Count each line below that has "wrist" anywhere in it. Answer with the total alone.

-------

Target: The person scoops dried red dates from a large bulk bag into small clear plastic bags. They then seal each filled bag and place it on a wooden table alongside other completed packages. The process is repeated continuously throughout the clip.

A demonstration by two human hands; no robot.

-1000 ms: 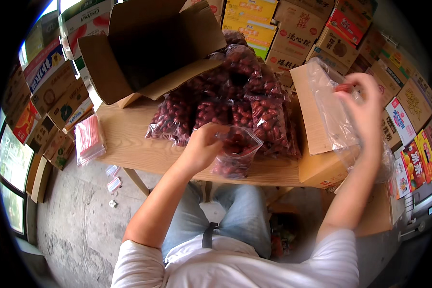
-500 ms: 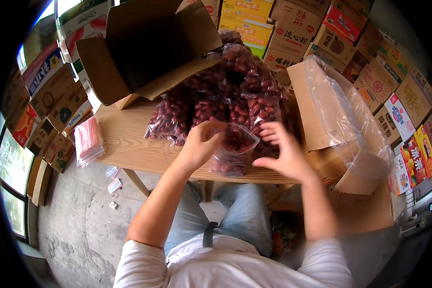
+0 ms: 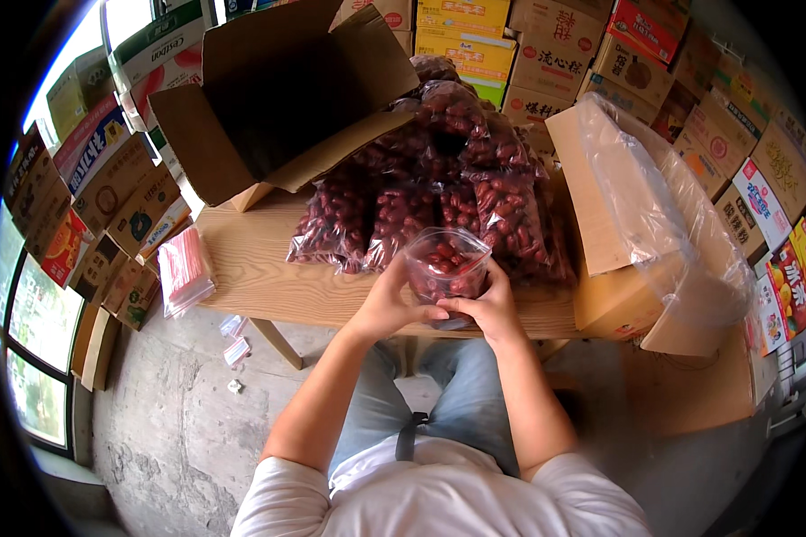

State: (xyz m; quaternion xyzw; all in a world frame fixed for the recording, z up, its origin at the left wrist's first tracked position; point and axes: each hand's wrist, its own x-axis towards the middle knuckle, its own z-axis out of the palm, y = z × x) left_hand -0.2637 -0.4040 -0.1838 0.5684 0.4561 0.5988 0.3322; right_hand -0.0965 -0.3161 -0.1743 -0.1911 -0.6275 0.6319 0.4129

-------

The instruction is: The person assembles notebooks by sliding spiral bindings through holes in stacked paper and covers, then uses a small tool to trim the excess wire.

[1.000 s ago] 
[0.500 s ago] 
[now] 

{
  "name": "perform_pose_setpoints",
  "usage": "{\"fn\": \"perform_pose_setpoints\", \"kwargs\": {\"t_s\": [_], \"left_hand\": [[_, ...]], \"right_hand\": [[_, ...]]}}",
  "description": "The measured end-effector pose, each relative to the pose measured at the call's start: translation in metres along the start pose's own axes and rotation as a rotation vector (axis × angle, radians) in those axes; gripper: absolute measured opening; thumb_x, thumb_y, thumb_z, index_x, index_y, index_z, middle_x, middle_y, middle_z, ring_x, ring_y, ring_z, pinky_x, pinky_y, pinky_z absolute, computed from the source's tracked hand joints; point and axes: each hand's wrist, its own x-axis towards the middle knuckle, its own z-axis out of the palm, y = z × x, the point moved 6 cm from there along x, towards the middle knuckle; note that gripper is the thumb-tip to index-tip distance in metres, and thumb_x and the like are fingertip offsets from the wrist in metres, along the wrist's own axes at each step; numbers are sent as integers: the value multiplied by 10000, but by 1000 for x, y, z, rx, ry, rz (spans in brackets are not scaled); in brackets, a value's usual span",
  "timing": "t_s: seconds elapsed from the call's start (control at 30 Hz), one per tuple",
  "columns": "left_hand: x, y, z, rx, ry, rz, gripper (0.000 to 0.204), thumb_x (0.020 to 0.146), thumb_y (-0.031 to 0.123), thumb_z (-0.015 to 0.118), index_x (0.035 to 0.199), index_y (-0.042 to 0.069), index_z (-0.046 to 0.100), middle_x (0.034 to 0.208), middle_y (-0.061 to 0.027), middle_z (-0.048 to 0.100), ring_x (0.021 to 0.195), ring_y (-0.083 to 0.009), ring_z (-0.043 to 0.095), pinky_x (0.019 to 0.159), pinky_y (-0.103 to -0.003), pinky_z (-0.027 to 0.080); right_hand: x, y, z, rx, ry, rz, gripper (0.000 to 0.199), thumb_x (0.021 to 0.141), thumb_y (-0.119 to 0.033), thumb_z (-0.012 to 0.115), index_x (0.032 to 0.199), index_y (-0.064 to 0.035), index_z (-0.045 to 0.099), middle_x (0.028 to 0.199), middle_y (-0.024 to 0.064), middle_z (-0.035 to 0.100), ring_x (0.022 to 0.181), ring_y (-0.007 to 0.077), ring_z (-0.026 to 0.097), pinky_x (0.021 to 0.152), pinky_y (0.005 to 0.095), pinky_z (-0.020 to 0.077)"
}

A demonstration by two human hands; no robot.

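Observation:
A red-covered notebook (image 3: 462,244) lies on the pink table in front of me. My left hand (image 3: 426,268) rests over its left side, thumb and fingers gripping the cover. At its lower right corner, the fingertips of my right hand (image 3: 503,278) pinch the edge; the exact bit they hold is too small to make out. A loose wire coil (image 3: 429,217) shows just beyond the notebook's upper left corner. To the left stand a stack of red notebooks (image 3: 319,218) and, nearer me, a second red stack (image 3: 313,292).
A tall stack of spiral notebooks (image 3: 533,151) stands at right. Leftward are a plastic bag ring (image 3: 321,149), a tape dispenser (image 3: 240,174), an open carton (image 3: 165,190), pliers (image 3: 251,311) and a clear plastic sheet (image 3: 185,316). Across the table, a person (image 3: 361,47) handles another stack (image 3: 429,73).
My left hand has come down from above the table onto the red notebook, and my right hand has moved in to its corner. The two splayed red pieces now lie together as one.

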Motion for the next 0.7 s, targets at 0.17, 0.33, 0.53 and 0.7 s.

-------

= ANSWER TO THE PROBLEM =
2